2006-10-01

涙そうそうを見た

いや〜、ヤバかったサー。

涙があふれて止まらなかった映画だった。タイトルそのまんまに、見事KOを喰らった。映画を見ると言うよりも、沖縄を感じに行った、感じてきたと言ったニュアンスが当てはまるのかもしれない。全編にわたって『温かさ』が伝わって来る。それは、沖縄の方言のせいもあり沖縄の空や海のせいでもあると思う。その中に妻夫木聡さん演じる洋太郎と、長澤まさみさん演じるカオルのピュアな兄弟愛が自然な形で自分にとけ込んで来るのだった。

冒頭に原チャリを乗り回し、おばあに挨拶しながら配達をする洋太郎を微笑ましく眺めながらついつい吹き出してしまう。涙そうそうのオフィシャルサイトに、この光景が東京を舞台にした映画ならば無理が生じるであろうと書かれていたが、確かにその通りかもしれない。まるで宮崎アニメを実写にした様な人と人とのふれ合いが、自然な形で自分に入って来る。舞台を換えただけで鬱陶しいぐらいの人との繋がりが、『温かさ』変わってしまうのは、やはり沖縄の魔法の様な魅力があってだろうと感じる。逆にそれだけ東京と言う都会が病んでいると連想してしまう。沖縄だって東京だって、暮らして行く上での憂鬱や不安は変わらないものだと思うが、辛い事があっても前向きに考える考えようとする遺伝子が、沖縄には宿っていると予感する。本編とは関係ないが、温かいイメージとは裏腹に、沖縄には辛く悲しい歴史があると言う事を忘れてはならないだろう。

感想からすると、いつまでも余韻の波がやってくる映画だった。ストーリーはシンプルで、兄妹がお互いを思い合う姿を映し出している。その背景に沖縄がある事が大きい。都会では吐き捨てられてしまいそうな純粋さを、沖縄の人と海と空が自然な物へ演出してくれている。沖縄旅行のすぐあとだった事もあるのかもしれないが、舞台になった宜野湾のあたりや、サンセットビーチ、もしかしたら瀬底ビーチかな?って思う様なシーンが出て来ると、それだけで心がときめいた。邦画でこう言う感想を持ったのは初めてだが、もう一度映画館に足を運んでしまう予感がする。感動するのかな?と言う手探りな気持ちで見に行ったが、感動した、してしまった。涙があふれて止まらなかった。本当、ヤバかったさ〜
総合評価
★★★★★



Story 〜ストーリー〜
2001年、沖縄。いつか自分の飲食店を出すと言う夢を持ち、ひたむきに生きる働き者青年、新垣洋太郎(妻夫木聡)。今日も食材運びのバイトに精を出している。沖縄の青空のように明るく、おおらかな性格の洋太郎だが、この日はいつにも増して陽気で、仕事をしながら絶えず笑顔がこぼれている。それもそのはず、洋太郎が誰よりも大切にしている妹のカオル(長澤まさみ)が、高校に合格し、オバァと暮らす島を離れ、本島にやって来るのだ。〜洋太郎が8歳の頃、母・光江(小泉今日子)の再婚によって、洋太郎の妹になったカオル。だが、義父は姿を消し、母も幼い兄妹を残して天国に旅立ってしまった。以来、洋太郎は、「カオルはひとりぼっち、どんなことがあっても守ってあげるのよ」との母の遺言を胸に生きてきたのだ〜。

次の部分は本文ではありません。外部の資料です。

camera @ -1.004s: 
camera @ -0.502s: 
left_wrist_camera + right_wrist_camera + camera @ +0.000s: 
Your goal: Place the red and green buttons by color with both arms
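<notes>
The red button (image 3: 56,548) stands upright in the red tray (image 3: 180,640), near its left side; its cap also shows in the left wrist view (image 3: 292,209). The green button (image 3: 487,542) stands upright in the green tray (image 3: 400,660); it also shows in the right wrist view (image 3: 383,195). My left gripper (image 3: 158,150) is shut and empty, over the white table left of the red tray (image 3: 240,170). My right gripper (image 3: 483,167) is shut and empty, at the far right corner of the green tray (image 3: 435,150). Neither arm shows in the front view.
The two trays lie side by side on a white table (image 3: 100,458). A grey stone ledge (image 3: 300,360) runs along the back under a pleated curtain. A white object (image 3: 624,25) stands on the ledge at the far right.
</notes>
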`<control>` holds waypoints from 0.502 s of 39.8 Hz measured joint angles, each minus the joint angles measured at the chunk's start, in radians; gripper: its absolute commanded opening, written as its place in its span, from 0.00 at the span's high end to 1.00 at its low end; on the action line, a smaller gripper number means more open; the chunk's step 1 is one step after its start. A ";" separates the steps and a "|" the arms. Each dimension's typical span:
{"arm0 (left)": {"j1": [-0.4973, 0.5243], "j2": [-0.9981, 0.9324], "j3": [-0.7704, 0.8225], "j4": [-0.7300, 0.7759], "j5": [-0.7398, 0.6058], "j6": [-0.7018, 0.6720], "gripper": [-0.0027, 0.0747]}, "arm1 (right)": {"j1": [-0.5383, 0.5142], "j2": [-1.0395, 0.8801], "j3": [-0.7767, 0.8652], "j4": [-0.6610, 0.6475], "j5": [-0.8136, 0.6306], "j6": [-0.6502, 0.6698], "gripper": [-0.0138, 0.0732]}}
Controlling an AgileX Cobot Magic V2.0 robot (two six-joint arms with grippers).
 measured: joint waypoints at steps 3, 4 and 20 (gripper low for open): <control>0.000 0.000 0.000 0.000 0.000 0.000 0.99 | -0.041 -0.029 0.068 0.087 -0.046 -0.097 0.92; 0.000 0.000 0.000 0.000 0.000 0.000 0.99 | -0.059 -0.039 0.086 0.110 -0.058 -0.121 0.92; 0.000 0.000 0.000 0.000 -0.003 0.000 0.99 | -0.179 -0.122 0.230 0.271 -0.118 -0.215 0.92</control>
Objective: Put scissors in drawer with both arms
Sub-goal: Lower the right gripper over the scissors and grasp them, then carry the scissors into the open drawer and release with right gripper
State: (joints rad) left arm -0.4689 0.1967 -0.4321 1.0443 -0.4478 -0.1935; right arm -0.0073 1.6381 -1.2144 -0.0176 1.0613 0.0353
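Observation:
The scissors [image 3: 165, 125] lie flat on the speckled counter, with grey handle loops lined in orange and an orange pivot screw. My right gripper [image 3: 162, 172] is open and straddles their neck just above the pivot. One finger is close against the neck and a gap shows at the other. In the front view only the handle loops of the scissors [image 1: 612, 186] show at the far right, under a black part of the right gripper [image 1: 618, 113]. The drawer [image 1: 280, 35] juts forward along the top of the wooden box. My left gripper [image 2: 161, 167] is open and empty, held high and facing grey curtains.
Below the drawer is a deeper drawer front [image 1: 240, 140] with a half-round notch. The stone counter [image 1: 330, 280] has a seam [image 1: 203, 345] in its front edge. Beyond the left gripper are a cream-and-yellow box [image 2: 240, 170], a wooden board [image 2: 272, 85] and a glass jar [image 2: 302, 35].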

そして今日から、二人は、洋太郎のボロアパートで一緒に暮らし始めるのだ。船着場にカオルを迎えに行く洋太郎は、久しぶりの再会を前に、どこか落ち着きがない。そんな洋太郎を見つけて、満面の笑みで手を振るカオル。無邪気に兄を慕う様子は昔のままだが、16歳になったカオルの大人びた美しさに、洋太郎は驚き、呆然とする.....。ようやく資金がたまり、かねてからの夢であった居酒屋の開店に漕ぎ着けた喜びも束の間、洋太郎は詐欺に遭い、多額の借金を背負ってしまう。そして訪れた、医学生の恋人・恵子(麻生久美子)との別れ。やがて洋太郎とカオルの間に微妙な感情が芽生える。溢れ出す心に、戸惑い始めるふたり。カオルは大学合格を機に、兄の部屋を出て行き自立する事を告げる。互いの感情を隠して合おうとはしないふたり。それから1年半後、ある台風の夜にふたりは再会を果たす。しかし、その時、ふりっきりの兄妹の小さな歴史が、その短い終わりを告げようとしていた.....。